Others had issues with display drivers and faulty hard drives. Again, it’s safe to assume that Microsoft has already fixed these problems for the devices shipping to consumers, but it’s something to look out for if you’re getting a device on launch day.

Another curiosity with much less reason for consternation is the new pen. While Microsoft ditched the silly pen loop, the Surface Pen now attaches to the side of the Surface Book via a magnet.

“That’s better than a pen loop, but it still always falls off in my bag,” Warren said.

Wollman had a better experience though: “Don’t worry, I keep the pen there regularly and haven’t lost it yet.”

The battery life is also in flux. While the Verge got 13 hours of battery life in laptop mode (more than Microsoft even claims), ZDNet’s Foley was averaging about eight or nine hours. The tablet mode also gets variable battery life, ranging from 2.5 hours for Stern while almost reaching 4 hours for Bright.

Conclusions

The Surface Book shows that Microsoft is a real contender in the hardware game. It’s now built a great tablet that can function as a laptop as well as a good laptop that converts to a tablet when needed. It’s a 1.0 product with a few glitches, but it really showcases to power of Windows 10.

However, the Surface Book is also a premium product.
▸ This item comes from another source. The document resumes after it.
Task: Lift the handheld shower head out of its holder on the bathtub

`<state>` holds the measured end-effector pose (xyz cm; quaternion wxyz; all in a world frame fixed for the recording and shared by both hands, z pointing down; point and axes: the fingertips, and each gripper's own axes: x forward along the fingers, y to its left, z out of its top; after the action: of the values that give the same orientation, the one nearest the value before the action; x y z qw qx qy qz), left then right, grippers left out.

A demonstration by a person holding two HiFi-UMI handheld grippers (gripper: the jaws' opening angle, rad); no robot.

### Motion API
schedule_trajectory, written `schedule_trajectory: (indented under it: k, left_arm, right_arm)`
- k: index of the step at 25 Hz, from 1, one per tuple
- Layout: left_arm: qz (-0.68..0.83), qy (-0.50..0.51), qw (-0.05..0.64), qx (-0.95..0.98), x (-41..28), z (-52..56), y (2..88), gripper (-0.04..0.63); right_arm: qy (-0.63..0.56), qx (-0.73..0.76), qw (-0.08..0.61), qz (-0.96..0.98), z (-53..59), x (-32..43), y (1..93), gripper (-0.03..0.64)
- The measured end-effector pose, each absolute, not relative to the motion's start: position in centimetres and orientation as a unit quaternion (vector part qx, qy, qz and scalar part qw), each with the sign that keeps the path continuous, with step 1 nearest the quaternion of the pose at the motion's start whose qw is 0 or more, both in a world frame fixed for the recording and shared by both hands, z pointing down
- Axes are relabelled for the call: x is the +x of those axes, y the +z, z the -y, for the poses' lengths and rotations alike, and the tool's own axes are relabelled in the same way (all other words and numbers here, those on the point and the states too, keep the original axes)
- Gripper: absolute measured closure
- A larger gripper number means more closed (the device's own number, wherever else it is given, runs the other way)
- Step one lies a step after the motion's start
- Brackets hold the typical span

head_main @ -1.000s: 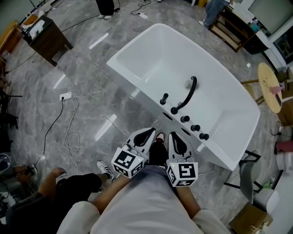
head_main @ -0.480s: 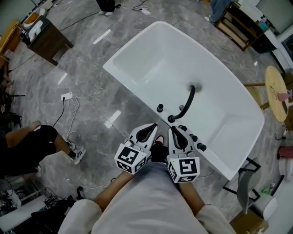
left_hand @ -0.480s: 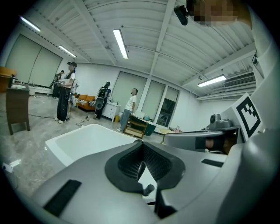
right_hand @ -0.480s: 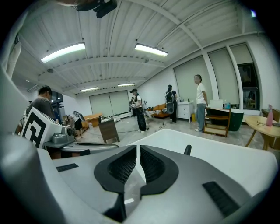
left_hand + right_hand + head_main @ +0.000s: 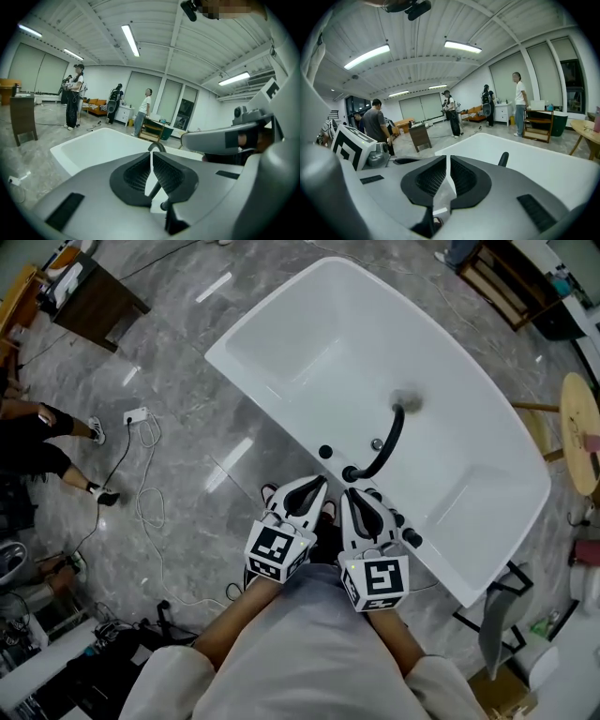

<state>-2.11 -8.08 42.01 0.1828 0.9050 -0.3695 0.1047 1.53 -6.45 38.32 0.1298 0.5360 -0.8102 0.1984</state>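
Note:
The white bathtub [image 5: 281, 343] lies slantwise across the head view. A black arched spout [image 5: 389, 439] rises from its near rim, with several black knobs [image 5: 410, 538] to its right. Left of the spout's base a short black piece [image 5: 325, 453] stands alone on the rim; it looks like the handheld shower head in its holder. My left gripper [image 5: 312, 487] and right gripper [image 5: 352, 497] hover side by side just short of that rim, both shut and empty. The spout [image 5: 157, 146] shows past the left gripper [image 5: 151, 155], and the spout [image 5: 503, 159] also shows beyond the right gripper [image 5: 448, 160].
A dark wooden cabinet [image 5: 89, 301] stands at the top left. A white power strip [image 5: 136, 415] and its cable lie on the marble floor. A person's legs [image 5: 52, 437] are at the left edge. A round wooden table [image 5: 583, 432] and a chair [image 5: 497, 620] stand right of the tub.
Both grippers have moved forward to the tub's near rim, and the spout and knobs now lie just ahead of their tips. The person at the left has walked further left.

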Motion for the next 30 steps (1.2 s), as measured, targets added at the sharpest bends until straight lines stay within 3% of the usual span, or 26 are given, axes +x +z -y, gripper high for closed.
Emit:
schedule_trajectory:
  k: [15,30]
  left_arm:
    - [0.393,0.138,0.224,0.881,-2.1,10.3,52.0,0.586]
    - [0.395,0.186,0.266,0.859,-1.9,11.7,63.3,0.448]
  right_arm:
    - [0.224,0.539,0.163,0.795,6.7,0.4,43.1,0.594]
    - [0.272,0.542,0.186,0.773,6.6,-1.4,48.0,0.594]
It starts out at $1,500 and can top out at more than $3,000. While the Surface Book does have some killer features like a smooth trackpad and a beautiful screen, people may still gravitate toward cheaper Windows devices.

But overall, the Surface Book is a true contender in the world of premium laptops. With great build quality, a few stand-out features and minimal quirks, it’s probably worth considering.

“If you buy a Surface Book—and it’s very much worth considering—you might not ever find reasons to pull the screen off, or flip it over,” Pierce wrote. “So what? You’ll still have as good a Windows laptop as there’s ever been. And for now, that’s more than enough.”

The Surface Book is available for pre-order now and will hit store shelves on Oct. 26.